20:53 On respecte parce que c'était un personnage, parce que c'était un acteur majeur de cette finale, comme Bernard Tapie.
21:02 Il avait ses qualités, ses défauts. Il y avait des choses qu'on adorait chez lui, il y avait des choses qu'on détestait chez lui.
21:09 Mais sa disparition est quand même une date importante, très marquante, et qui forcément nous fait revivre toute une époque.
21:21 Est-ce qu'on peut dire qu'en mai 1993, Marseille est la capitale du sport européen ?
21:26 Au-delà du sport européen, je pense que pour Marseille, c'est le plus important d'être le point central du sport en France, par rapport à Paris.
21:37 La capitale, le gouvernement, toujours Marseille la rebelle, qui focalise finalement l'attention en France dans des compétitions européennes.
21:50 On connaît les Marseillais, c'est une fierté incroyable et une superbe réussite.
21:55 En résumé, c'était un moment historique.
21:58 Il y a même des gens qui me disent, un papa qui m'a dit, même le jour où ma fille est née, c'était pas aussi beau.
22:04 Et là on se dit, on prend du recul, on se dit, c'est un match de foot.

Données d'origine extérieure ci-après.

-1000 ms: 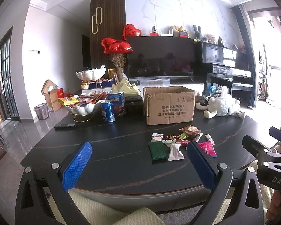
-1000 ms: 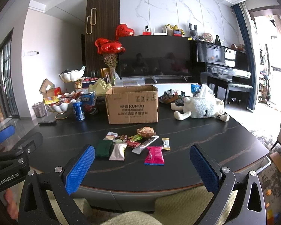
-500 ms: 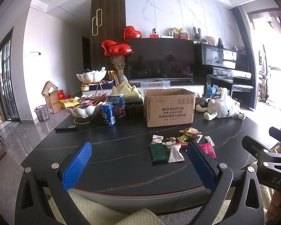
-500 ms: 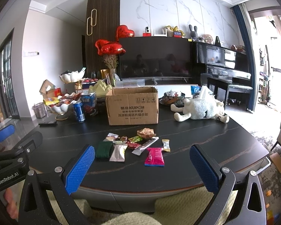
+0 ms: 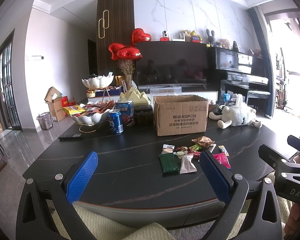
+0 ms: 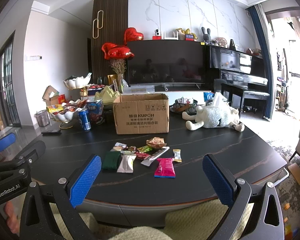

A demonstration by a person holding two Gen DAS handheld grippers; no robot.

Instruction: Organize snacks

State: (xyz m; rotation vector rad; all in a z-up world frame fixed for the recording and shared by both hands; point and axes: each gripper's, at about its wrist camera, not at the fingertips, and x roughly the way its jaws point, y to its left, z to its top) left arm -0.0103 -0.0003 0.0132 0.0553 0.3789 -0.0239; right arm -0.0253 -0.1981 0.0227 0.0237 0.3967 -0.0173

Monsieur, c'est un match de foot.
22:12 Non, franchement, c'était plus beau que tout ce que j'ai vécu dans ma vie. Il n'y a rien de plus beau.
22:19 Ça, ça marque parce qu'on est des joueurs de foot, on n'est pas des chercheurs en médecine.
22:28 On est juste des gens, des sportifs de haut niveau qui ont réussi à gagner une coupe.
22:33 Donc après, on a ça au fond de nous et on le garde des années après des années.
22:39 Souvent, les gens nous rappellent ça et ça, on a ça au fond de nous.
22:45 Et c'est quand même magnifique d'avoir eu cette chance, parce que pour moi, c'est une chance d'avoir vécu ça.